Ollama is an application based on llama.cpp that allows you to interact with large language models directly on your computer. With Ollama, you can use any GGUF quantized models available on Hugging Face directly, without the need to create a new Modelfile or download the models manually.

In this guide, we'll explore two methods to run GGUF models locally with Ollama:

Directly Running GGUF Models from Hugging Face via Ollama
Downloading GGUF Models and Running Them Locally with Ollama

Let's dive into each method.

Method 1: Directly Running GGUF Models from Hugging Face via Ollama

Ollama now supports running any GGUF models available on Hugging Face directly, without manual downloads or Modelfiles. At the time of writing, there are over 45,000 public GGUF checkpoints on the Hugging Face Hub that you can run with a single ollama run command.

Step 1: Install Ollama

If you haven't installed Ollama yet, you can do so by following the instructions on their GitHub repository.

For macOS users with Homebrew:

brew install ollama/tap/ollama

For other platforms, please refer to the installation guide.

Step 2: Run a GGUF Model from Hugging Face

To run a GGUF model directly from Hugging Face:

ollama run hf.co/{username}/{repository}

For example, to run the Llama-3.2-1B-Instruct-GGUF model:

ollama run hf.co/bartowski/Llama-3.2-1B-Instruct-GGUF

This command will automatically download the model and run it.

Examples of Models You Can Try

Here are some models you can try running directly:

ollama run hf.co/bartowski/Llama-3.2-1B-Instruct-GGUF
ollama run hf.co/mlabonne/Meta-Llama-3.1-8B-Instruct-abliterated-GGUF
ollama run hf.co/arcee-ai/SuperNova-Medius-GGUF
ollama run hf.co/bartowski/Humanish-LLama3-8B-Instruct-GGUF

Custom Quantization

By default, the Q4_K_M quantization scheme is used when it’s present inside the model repository.

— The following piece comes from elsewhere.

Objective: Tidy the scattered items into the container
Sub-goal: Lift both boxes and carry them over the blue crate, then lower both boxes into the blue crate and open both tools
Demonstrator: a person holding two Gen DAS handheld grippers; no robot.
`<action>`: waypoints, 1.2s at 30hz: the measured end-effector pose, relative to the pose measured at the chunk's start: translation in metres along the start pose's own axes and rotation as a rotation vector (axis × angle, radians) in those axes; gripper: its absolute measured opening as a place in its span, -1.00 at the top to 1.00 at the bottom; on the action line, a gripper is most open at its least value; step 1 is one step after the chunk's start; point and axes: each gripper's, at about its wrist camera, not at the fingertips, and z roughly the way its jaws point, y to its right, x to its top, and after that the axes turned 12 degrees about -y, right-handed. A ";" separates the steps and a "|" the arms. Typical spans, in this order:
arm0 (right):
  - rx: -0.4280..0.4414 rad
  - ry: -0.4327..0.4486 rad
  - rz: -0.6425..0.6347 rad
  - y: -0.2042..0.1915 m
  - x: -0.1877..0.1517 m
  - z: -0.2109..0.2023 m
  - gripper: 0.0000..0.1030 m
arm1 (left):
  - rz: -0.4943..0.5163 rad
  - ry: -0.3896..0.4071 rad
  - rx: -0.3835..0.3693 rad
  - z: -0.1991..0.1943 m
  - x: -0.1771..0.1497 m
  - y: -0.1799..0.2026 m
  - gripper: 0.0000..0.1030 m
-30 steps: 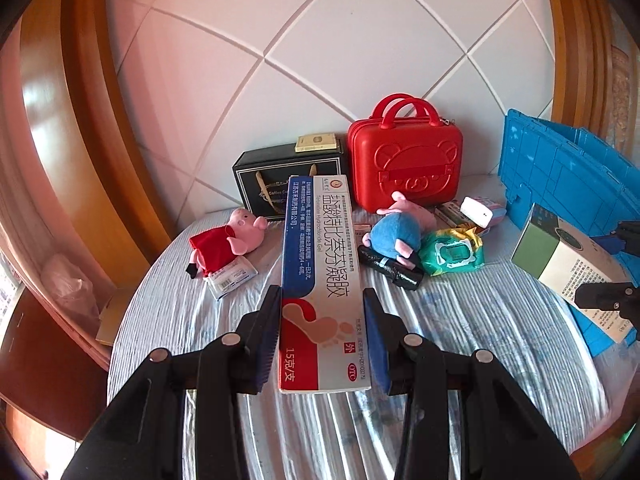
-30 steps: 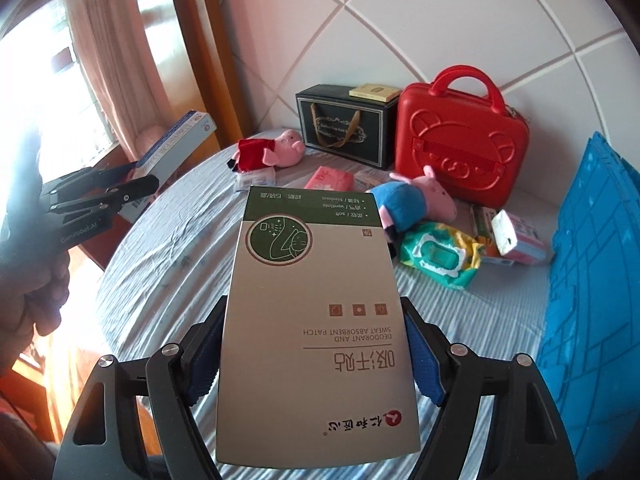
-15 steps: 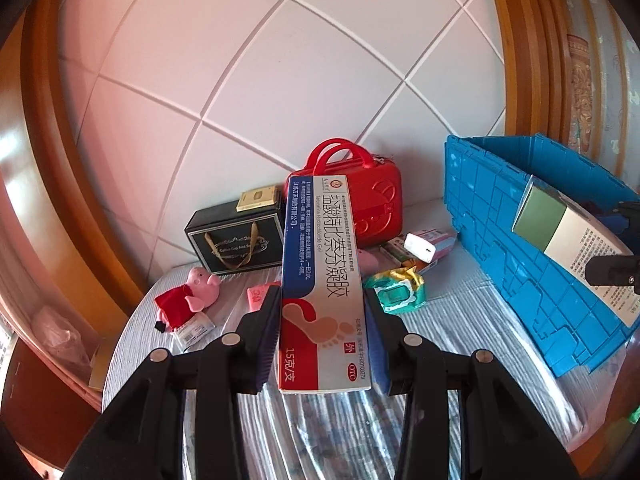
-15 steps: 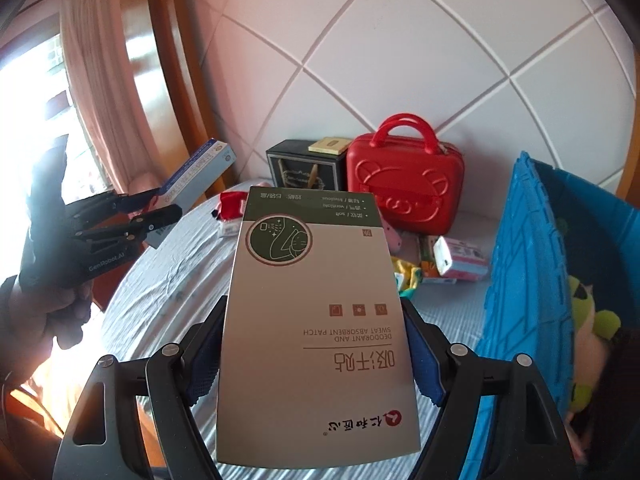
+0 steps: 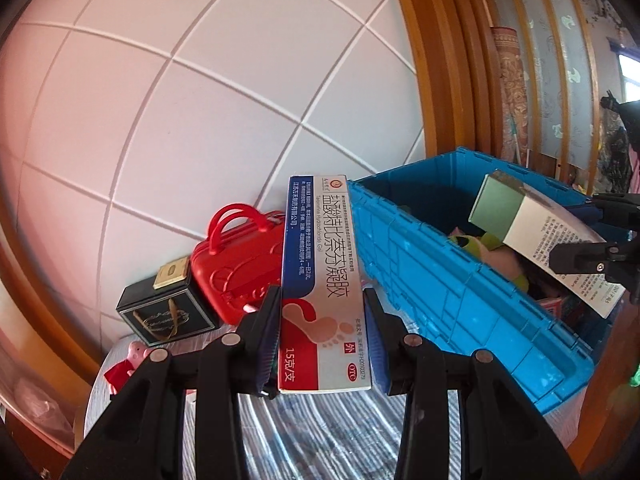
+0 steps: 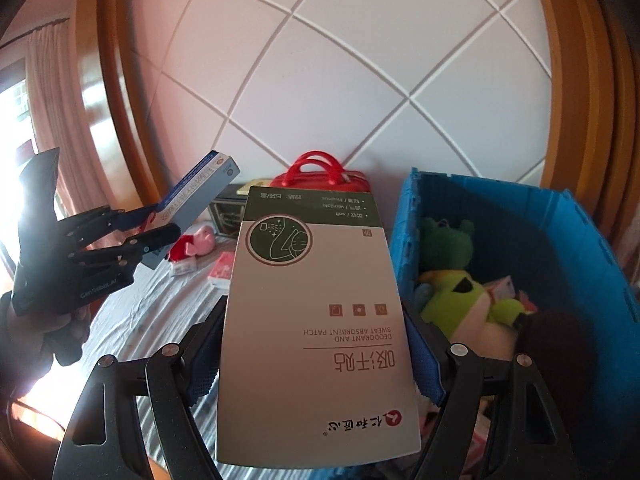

If not, Ollama defaults to a reasonable quantization type available in the repository.

To select a different quantization scheme, you can specify it in the command:

ollama run hf.co/{username}/{repository}:{quantization}

For example:

ollama run hf.co/bartowski/Llama-3.2-3B-Instruct-GGUF:IQ3_M
ollama run hf.co/bartowski/Llama-3.2-3B-Instruct-GGUF:Q8_0

# The quantization name is case-insensitive
ollama run hf.co/bartowski/Llama-3.2-3B-Instruct-GGUF:iq3_m

# You can also use the full filename as a tag
ollama run hf.co/bartowski/Llama-3.2-3B-Instruct-GGUF:Llama-3.2-3B-Instruct-IQ3_M.gguf

Custom Chat Template and Parameters

By default, a template is selected automatically based on the tokenizer.chat_template metadata stored inside the GGUF file.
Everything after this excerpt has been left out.